>>>>>

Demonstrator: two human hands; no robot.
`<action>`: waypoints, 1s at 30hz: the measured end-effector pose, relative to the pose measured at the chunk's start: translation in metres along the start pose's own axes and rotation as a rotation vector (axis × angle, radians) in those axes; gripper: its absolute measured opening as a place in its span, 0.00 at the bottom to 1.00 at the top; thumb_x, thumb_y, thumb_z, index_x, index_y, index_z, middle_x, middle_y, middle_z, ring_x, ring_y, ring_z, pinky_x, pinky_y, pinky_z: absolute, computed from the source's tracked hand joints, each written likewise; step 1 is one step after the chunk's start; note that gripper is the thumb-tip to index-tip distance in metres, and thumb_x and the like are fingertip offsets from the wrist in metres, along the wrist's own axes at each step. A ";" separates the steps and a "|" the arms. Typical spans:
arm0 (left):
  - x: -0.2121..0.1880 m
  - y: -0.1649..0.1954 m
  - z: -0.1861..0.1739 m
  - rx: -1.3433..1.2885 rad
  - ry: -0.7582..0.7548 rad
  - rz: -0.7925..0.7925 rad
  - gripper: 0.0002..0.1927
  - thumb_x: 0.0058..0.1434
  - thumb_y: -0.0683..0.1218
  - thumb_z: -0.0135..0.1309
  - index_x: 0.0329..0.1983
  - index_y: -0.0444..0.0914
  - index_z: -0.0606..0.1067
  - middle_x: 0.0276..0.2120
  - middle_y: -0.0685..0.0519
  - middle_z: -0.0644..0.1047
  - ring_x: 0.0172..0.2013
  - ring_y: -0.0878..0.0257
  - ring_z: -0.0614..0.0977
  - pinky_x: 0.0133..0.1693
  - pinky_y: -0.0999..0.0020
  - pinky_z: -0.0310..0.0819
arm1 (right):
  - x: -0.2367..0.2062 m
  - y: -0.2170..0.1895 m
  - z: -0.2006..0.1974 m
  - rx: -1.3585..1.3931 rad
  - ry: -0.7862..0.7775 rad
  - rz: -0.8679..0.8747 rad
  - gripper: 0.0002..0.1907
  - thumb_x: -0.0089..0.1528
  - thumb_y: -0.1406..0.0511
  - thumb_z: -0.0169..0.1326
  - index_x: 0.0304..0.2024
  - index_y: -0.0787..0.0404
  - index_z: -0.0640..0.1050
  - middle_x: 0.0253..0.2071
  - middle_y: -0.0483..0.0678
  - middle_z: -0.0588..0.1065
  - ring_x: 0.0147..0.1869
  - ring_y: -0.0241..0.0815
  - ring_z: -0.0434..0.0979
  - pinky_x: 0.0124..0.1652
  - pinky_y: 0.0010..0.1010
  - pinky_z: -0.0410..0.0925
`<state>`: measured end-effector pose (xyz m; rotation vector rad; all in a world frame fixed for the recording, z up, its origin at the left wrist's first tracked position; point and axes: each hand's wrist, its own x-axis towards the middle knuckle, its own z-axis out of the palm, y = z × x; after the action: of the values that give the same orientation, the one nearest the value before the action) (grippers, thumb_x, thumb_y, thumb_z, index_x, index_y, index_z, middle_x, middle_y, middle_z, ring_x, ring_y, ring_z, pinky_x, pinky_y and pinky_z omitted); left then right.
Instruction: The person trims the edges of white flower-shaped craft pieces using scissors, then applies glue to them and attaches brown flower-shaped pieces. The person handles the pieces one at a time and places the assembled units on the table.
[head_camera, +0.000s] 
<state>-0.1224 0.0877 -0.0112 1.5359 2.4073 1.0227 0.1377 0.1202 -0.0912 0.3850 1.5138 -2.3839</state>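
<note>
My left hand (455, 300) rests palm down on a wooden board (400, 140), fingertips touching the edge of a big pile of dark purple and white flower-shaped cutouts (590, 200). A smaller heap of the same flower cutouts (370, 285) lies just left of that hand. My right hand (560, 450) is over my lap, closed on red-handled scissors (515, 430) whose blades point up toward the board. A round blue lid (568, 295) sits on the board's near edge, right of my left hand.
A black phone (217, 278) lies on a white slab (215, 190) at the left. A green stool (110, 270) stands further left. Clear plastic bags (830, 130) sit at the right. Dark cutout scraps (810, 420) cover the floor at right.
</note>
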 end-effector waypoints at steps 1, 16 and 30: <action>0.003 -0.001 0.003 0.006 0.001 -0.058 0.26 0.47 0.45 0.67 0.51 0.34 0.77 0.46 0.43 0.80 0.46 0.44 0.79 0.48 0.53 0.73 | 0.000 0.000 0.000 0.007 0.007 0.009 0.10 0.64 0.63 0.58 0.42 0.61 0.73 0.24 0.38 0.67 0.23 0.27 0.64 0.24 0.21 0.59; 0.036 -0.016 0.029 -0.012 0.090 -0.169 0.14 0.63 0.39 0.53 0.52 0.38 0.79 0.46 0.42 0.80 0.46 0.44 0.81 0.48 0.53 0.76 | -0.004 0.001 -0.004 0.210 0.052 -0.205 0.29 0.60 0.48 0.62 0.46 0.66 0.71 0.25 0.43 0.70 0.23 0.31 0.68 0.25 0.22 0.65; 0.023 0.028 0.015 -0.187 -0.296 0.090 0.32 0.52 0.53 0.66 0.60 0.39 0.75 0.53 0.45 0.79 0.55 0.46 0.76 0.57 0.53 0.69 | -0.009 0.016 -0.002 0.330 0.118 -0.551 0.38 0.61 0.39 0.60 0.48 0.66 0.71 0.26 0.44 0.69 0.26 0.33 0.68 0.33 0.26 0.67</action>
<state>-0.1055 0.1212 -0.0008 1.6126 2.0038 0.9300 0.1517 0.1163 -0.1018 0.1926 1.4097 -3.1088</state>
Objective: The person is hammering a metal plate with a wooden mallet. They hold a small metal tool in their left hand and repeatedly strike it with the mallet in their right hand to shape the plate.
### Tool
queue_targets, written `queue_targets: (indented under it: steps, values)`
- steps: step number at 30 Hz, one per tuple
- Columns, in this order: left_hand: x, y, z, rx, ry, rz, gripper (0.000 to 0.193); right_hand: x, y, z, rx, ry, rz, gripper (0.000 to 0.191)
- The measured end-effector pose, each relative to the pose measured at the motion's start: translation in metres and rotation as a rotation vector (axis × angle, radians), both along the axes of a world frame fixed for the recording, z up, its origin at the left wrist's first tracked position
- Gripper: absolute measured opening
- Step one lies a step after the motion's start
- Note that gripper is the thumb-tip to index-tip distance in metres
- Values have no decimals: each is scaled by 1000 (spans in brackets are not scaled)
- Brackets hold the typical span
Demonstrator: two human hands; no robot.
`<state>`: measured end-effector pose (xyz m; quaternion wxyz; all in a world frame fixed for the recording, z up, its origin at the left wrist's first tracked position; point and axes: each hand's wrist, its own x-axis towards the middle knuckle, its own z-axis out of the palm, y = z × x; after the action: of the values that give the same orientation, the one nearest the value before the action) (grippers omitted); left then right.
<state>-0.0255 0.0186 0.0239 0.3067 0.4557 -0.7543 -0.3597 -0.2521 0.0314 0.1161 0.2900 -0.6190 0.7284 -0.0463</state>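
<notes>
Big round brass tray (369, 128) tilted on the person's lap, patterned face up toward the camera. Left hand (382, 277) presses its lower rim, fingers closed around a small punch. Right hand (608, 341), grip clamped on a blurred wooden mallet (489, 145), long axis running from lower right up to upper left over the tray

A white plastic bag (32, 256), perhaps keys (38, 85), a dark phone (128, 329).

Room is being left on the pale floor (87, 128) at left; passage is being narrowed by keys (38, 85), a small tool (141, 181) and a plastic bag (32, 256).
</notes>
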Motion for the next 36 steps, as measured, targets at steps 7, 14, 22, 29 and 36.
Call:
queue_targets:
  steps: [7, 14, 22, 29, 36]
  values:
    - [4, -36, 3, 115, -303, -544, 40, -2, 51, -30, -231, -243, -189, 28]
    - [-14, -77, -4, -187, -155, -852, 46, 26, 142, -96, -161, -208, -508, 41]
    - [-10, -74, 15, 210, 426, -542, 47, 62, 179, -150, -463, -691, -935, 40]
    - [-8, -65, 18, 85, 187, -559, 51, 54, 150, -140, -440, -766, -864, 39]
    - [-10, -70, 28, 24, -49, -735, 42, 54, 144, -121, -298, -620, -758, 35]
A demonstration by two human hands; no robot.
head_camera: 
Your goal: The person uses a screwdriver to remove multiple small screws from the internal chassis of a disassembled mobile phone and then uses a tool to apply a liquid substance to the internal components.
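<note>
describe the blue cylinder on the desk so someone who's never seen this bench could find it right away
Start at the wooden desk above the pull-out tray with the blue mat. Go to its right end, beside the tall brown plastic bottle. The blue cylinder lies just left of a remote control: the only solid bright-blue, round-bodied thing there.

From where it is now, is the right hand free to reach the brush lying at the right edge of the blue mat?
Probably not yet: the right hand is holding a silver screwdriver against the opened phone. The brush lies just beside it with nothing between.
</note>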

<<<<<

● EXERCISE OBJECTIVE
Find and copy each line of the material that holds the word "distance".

● RESPONSE
`<action>`: waypoints, 1s at 30hz: the measured end-effector pose, relative to the pose measured at the chunk's start: translation in metres along the start pose's own axes and rotation as a rotation vector (axis × angle, radians) in those axes; gripper: its absolute measured opening as a place in its span, 0.00 at the bottom to 1.00 at the top; thumb_x, thumb_y, thumb_z, index_x, index_y, index_z, middle_x, middle_y, middle_z, ring_x, ring_y, ring_z, pinky_x, pinky_y, pinky_z: absolute, computed from the source's tracked hand joints, each written likewise; step 1 is one step after the chunk's start; note that gripper is the thumb-tip to index-tip distance in metres, and thumb_x and the like are fingertip offsets from the wrist in metres, along the wrist's own axes at each step. A ";" separates the steps and a "|" the arms. Typical spans:
- Note that gripper is the thumb-tip to index-tip distance in metres

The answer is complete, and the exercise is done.